On the basis of the estimated results in 2018, CRC has become the second leading causes of cancer-related death, and the incidence of it has ranked the third for both sexes [1]. Early diagnostic rate of CRC has been improved by standard periodic physical examination. But even in developed countries, nearly a quarter of patients are diagnosed at an advanced stage [2]. The prognosis of metastatic colorectal cancer (mCRC) is poor and the 5-year survival rate is low [3]. For exploring new potential therapeutic targets, it is urgent to further study the mechanism of invasion and metastasis of CRC.

Hypoxic microenvironment is a substantive characteristic of solid tumor which results from rapid proliferation of cancer cells plus abnormal structure and function of tumor blood vessels [4]. It is linked with cancer metastasis [5]. In low oxygen tensions the Hypoxia-inducible factor 1α (HIF-1α) protein is stabilized and translocates to the nucleus where it modulated the expression of genes which drive adaptation to hypoxic stress [6]. Considerable work has been done to characterize the role of HIF-1α in cancer metastasis [7-10]. Partial pressure of oxygen attenuates with the distance to the nearest blood vessel. Therefore, cancer cells can be roughly separated into two categories according to the distance from the blood vessels: the relatively normoxic cells and the hypoxic cells [11]. The heterogeneity of oxygen supply give rise to different migratory potential between these two groups of cancer cells. In view of the fact that HIF-1α protein will be quickly degraded under aerobic context; it cannot act as a hypoxic-derived signal molecular to directly affect normoxic cancer cells.
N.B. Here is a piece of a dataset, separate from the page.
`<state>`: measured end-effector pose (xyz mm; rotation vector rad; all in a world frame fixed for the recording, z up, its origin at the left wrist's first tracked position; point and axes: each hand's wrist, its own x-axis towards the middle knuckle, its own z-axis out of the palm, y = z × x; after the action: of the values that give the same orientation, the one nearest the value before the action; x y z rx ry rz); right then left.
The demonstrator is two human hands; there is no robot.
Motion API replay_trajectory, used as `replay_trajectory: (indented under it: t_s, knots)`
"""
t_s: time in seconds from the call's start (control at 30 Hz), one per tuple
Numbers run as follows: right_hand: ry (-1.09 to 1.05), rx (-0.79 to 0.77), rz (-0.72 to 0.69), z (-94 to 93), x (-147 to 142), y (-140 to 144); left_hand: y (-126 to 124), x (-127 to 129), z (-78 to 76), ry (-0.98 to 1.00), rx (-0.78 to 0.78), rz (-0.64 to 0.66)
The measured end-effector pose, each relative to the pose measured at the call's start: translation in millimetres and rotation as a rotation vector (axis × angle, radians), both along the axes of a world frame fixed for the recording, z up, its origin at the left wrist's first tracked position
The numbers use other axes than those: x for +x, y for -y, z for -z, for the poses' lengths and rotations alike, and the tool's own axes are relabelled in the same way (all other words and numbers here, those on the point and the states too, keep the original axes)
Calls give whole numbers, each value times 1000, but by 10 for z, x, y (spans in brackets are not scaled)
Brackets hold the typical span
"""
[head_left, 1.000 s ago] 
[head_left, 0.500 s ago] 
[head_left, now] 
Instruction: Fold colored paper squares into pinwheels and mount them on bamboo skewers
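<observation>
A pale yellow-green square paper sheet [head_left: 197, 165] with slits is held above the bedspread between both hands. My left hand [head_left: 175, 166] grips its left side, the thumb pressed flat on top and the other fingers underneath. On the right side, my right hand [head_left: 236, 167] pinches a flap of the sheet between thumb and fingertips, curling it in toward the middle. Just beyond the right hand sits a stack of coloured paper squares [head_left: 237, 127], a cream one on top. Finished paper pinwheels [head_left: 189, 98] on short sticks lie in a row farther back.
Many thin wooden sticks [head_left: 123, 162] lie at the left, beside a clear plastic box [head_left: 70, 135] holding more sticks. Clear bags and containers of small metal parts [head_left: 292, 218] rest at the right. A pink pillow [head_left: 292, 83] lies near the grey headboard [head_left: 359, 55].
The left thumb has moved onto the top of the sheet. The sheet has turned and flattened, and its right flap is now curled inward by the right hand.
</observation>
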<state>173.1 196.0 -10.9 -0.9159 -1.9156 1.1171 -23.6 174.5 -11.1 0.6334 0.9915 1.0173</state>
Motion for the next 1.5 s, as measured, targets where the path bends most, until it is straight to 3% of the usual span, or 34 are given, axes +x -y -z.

Circular RNAs (circRNAs) are a kind of endogenous RNA formed by alternative splicing, and are widely distributed in eukaryotic cells. Owing to its closed ring structure, circRNAs are not easily degraded by endonuclease and are more stable than linear RNA [12]. Previous researches have proposed that circRNAs can function as competitive endogenous RNAs (ceRNAs) to sequester its target microRNAs (miRNA) and then diminish the repressive effects on downstream molecules of miRNA [13]. Recent studies have confirmed that circRNAs can be enriched in exosomes stably, which are extracellular nanoscale vesicles with a size of 30-100 nm, suggesting that exo-circRNAs is message media that conduct the communication among cancer cells and even can be used as disease biomarker [14, 15].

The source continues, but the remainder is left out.